Might just be me, but it's pretty amusing when Morgoth and Ungoliant get into their argument. Ungoliant tells Morgoth that, for her help, she wants to eat the world. Morgoth basically replies "You can't eat the world, I have to rule it!"
Beren tries to hold off Carcharoth with a Silmaril in his hand. Carcharoth responds by eating Beren's hand. Om nom.
Beren pronounces, "Even now a Silmaril is in my hand." He subsequently holds up his bloody stump of where his hand used to be.
Haleth cracking the only joke in the whole book, and it's actually a pretty good one, if rather dark. Bascially, 'If Thingol thinks I'm going to join up with Melkor after what he did to my family and my people, then the minds of Elves are strange, scary places.'
Beren remarking to Thingol that Elven-kings must not think much of their daughters if they're willing to marry them off in exchange for some jewelry. This in response to an Engagement Challenge that amounts to "Travel to the hellish fortress filled with countless legions and demons and steal the most brilliant, beautiful, and masterfully crafted objects to ever exist from the most powerful being in existence".
But then again, it nicely sums up what all the Edain (the race of Men) are probably thinking about this war they stumbled into ("So let me get this straight, all this death and suffering is happening because of three lightbulbs?").

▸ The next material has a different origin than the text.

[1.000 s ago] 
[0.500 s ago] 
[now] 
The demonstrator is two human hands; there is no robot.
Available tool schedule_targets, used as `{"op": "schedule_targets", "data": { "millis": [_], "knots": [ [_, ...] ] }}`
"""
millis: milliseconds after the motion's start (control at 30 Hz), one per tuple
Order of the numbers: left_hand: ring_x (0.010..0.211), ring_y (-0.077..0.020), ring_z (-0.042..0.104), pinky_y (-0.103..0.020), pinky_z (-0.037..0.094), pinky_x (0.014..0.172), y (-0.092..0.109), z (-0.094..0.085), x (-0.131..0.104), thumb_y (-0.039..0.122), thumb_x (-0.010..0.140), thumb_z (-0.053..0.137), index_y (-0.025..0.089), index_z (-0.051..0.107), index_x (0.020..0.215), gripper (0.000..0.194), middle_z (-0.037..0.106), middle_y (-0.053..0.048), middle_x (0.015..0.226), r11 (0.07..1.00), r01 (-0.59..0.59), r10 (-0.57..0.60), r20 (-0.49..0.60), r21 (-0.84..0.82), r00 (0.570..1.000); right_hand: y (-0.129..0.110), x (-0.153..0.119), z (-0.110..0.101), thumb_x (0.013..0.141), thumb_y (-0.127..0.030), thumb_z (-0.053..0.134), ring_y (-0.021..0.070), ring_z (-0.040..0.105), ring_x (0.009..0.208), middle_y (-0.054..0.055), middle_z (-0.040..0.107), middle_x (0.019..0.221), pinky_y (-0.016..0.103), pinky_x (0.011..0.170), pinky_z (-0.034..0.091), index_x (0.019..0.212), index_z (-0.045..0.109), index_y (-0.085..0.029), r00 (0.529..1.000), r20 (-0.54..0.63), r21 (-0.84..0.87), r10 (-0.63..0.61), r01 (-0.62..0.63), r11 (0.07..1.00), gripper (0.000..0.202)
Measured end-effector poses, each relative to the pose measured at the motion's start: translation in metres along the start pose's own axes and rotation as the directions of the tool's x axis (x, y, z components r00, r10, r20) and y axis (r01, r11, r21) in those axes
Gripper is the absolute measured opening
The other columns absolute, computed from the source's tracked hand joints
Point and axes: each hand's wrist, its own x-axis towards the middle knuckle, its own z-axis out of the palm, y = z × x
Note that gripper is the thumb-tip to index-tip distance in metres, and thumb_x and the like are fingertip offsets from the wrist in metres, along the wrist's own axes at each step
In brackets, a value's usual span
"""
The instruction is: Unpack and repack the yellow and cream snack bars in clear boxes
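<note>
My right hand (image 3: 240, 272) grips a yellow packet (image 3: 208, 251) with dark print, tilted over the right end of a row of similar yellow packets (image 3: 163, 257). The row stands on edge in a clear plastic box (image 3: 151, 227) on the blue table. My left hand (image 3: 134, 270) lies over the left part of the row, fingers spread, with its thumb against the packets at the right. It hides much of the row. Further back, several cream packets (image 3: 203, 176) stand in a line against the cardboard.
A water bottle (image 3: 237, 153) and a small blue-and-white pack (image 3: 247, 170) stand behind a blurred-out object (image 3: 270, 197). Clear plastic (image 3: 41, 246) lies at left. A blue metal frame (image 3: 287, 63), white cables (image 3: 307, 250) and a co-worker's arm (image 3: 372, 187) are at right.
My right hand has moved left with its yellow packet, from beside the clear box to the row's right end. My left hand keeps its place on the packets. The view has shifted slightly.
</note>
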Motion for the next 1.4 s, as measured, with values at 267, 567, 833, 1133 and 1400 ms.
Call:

The creation of the Ents—Yavanna has a hissy fit when Aule makes the Dwarves, as he didn't tell her about it, or ask for her help, and aren't the tree-hugging pacifists she would prefer. She then storms out, gets permission from Manwe to create a race of guardians, the Ents, and then comes back gloat to her husband, who is busy in his forge and doesn't even look up from his work.